▼
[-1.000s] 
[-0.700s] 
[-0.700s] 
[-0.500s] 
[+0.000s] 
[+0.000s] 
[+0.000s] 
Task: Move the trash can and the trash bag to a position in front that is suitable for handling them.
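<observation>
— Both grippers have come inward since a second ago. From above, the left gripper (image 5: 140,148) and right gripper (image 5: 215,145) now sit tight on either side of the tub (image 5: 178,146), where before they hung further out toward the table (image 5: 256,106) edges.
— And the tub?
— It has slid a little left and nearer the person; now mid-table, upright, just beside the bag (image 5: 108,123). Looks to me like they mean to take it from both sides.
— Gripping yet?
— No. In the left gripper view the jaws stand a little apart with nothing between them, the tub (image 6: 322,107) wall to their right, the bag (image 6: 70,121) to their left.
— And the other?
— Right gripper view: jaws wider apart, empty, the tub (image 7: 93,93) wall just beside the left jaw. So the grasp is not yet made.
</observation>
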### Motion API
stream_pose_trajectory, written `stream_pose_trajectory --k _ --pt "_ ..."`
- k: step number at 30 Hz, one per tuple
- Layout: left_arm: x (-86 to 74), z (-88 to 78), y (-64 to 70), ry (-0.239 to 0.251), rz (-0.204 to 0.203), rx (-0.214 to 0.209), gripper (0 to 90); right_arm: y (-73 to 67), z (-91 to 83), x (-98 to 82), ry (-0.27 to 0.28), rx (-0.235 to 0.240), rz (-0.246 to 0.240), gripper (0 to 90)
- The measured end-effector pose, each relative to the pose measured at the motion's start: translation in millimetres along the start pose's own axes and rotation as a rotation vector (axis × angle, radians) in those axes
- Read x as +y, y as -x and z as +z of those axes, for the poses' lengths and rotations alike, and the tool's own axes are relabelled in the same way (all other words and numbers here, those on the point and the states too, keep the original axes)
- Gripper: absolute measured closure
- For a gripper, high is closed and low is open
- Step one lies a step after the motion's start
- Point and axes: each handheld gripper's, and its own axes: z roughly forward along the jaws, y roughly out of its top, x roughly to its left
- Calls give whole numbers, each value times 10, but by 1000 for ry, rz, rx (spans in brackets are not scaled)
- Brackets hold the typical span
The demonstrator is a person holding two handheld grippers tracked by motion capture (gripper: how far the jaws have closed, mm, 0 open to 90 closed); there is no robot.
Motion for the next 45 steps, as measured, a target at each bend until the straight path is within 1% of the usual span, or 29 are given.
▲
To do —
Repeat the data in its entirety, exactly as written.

Finished exercise —
[-1.000s] 
[-0.700s] 
[-0.700s] 
[-0.500s] 
[+0.000s] 
[+0.000s] 
[+0.000s] 
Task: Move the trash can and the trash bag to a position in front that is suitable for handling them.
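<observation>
— Both grippers have come inward since a second ago. From above, the left gripper (image 5: 140,148) and right gripper (image 5: 215,145) now sit tight on either side of the tub (image 5: 178,146), where before they hung further out toward the table (image 5: 256,106) edges.
— And the tub?
— It has slid a little left and nearer the person; now mid-table, upright, just beside the bag (image 5: 108,123). Looks to me like they mean to take it from both sides.
— Gripping yet?
— No. In the left gripper view the jaws stand a little apart with nothing between them, the tub (image 6: 322,107) wall to their right, the bag (image 6: 70,121) to their left.
— And the other?
— Right gripper view: jaws wider apart, empty, the tub (image 7: 93,93) wall just beside the left jaw. So the grasp is not yet made.
</observation>
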### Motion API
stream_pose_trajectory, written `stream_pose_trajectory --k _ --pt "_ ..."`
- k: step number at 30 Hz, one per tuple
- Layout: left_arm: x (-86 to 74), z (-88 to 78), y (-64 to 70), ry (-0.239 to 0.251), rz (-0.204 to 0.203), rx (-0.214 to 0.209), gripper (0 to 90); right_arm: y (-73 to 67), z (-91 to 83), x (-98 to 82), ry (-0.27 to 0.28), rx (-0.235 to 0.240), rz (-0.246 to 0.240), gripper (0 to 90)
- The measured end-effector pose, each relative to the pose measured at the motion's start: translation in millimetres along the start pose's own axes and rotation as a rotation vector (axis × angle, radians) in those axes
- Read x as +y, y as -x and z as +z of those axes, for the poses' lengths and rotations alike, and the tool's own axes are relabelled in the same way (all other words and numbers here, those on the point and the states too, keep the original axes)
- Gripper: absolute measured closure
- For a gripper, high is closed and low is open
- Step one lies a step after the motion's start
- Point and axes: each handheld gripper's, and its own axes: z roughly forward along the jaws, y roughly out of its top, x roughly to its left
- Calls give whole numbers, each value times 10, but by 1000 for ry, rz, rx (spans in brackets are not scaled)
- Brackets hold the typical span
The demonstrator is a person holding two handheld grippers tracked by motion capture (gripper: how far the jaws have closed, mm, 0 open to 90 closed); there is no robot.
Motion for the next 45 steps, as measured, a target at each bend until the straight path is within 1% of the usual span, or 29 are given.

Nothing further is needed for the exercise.